3 minute read

Find and fix IT glitches before they crash the system

IBM infuses its AIOps Insights platform with generative AI on watsonx for faster, more accurate remediation of IT incidents.

IBM RESEARCH_BlogPost_sep28-12.jpg

IBM infuses its AIOps Insights platform with generative AI on watsonx for faster, more accurate remediation of IT incidents.

IT failures can be costly. Even short outages can add up to millions of dollars in lost business, and the price tag for these failures is growing as more customers handle their business online. Fortunately, AI is helping IT teams stay ahead of these potentially catastrophic disruptions.

For years, IBM’s IT Automation portfolio has allowed IT experts to identify incidents early, before they escalate. IBM Research is now enhancing the latest version of its AIOps Insights platform with a new set of intelligent remediation capabilities that make finding the most accurate solution to an IT issue faster and easier.
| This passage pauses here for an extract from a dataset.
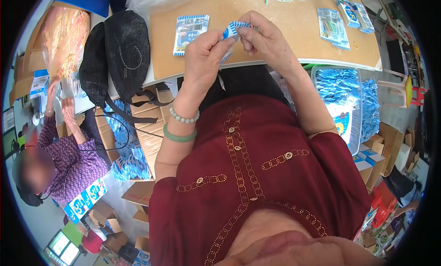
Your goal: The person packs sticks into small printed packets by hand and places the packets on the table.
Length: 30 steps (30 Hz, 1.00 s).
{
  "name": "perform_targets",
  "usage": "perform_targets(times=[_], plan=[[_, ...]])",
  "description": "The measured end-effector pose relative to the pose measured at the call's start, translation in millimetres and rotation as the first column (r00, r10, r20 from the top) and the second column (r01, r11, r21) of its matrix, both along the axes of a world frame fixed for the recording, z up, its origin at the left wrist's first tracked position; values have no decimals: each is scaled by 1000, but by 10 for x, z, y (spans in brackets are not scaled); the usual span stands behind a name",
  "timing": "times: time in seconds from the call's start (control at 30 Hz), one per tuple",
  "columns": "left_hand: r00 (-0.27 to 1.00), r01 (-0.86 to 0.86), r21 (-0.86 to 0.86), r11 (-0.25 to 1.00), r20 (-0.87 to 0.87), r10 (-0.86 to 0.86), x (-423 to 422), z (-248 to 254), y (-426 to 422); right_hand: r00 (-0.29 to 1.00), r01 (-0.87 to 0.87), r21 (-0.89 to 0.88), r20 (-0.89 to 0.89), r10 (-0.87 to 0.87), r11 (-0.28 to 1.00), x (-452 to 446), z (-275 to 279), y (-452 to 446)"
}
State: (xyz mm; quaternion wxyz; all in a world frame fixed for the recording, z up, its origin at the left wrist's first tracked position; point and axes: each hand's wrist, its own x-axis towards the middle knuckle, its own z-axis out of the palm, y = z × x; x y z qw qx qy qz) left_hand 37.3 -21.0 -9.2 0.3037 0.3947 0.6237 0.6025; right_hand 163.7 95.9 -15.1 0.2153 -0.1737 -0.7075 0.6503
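A small blue-and-white packet is pinched by the fingers of the left hand and the right hand, between the two. It is held over the table's near side, where a flat pouch is laid.

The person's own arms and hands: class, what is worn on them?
The left hand and right hand wear no gloves. On the left are a pale beaded bracelet and, nearer the elbow, a smooth green bangle; the right has neither. The dark red sleeves are short.
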Motion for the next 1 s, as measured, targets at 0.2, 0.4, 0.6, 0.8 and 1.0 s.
perform_targets(times=[0.2,0.4,0.6,0.8,1.0], plan=[[988,12,118,993,-157,7,-107,-205,-14,993,70,-190,-82,-87,979,42,-7,-71],[988,22,90,996,-154,-8,-122,-80,-69,897,299,-36,-329,-294,953,111,356,92],[988,17,89,996,-154,-3,21,27,-30,785,282,-142,-534,-314,949,-116,536,-122],[999,38,81,996,-16,-37,-9,-3,-82,653,218,-251,-680,-332,943,-199,561,-177],[993,24,53,998,116,-30,83,75,-54,288,444,251,-949,128,860,-538,269,110]])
IBM AIOps Insights will soon harness the power of large language models (LLMs) and generative AI through IBM’s next-generation AI platform watsonx. It will summarize the incident, identify a probable cause, and guide teams through a set of AI-recommended remediation steps. This end-to-end solution has the potential to dramatically improve response times and outcomes.
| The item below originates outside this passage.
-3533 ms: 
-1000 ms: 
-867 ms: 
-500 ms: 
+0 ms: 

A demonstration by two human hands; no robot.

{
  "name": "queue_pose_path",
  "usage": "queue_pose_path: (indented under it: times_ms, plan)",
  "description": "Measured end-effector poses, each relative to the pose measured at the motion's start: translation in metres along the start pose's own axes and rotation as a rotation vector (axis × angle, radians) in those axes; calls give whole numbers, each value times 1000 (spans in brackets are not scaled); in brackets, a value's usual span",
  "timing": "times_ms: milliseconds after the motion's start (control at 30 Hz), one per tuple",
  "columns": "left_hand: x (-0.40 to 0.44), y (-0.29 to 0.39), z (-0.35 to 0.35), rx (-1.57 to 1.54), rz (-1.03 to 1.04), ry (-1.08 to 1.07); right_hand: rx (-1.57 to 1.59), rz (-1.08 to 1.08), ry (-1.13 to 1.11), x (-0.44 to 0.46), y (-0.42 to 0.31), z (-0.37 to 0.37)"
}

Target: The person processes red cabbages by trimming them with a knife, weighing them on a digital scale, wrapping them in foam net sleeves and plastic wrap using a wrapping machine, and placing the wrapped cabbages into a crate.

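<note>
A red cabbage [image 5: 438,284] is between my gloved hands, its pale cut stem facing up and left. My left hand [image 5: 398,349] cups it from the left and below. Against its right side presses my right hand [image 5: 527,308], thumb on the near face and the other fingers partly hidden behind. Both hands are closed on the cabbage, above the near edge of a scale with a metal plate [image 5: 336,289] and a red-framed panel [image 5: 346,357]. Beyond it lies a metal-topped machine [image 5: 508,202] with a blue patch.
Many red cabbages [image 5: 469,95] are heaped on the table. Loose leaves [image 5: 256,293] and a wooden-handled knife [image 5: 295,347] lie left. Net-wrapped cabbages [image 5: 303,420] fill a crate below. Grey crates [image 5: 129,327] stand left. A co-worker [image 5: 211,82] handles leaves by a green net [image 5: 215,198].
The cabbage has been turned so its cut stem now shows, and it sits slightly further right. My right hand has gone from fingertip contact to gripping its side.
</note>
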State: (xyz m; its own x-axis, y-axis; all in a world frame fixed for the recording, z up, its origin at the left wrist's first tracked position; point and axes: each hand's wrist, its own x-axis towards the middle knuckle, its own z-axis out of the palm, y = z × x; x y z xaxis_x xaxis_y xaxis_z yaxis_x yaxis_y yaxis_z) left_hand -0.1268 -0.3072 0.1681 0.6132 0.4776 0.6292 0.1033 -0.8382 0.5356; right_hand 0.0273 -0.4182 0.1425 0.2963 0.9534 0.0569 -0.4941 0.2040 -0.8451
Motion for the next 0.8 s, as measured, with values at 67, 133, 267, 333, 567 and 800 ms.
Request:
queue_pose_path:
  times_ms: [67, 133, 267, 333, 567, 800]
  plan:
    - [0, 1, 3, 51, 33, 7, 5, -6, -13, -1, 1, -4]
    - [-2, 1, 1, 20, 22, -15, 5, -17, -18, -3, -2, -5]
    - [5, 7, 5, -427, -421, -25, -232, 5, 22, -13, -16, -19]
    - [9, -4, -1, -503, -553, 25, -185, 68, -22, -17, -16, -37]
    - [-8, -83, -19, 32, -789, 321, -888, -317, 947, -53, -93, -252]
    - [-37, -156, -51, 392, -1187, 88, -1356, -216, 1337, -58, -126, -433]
Today, IBM AIOps Insights gathers data from the client’s IT environment and looks for correlations in the data to identify potential issues. If an incident is uncovered, the IT operations expert on duty — let’s call her Katie in the following example — is notified.

IBM AIOps Insights has just detected that 5% of users on Katie’s enterprise application is experiencing a slowdown that could jeopardize a mission-critical workload. Fault localization identifies the data storage application, Redis, as the source of the bottleneck. IBM AIOps Insights points Katie to Redis, and helps her find the probable cause of the incident.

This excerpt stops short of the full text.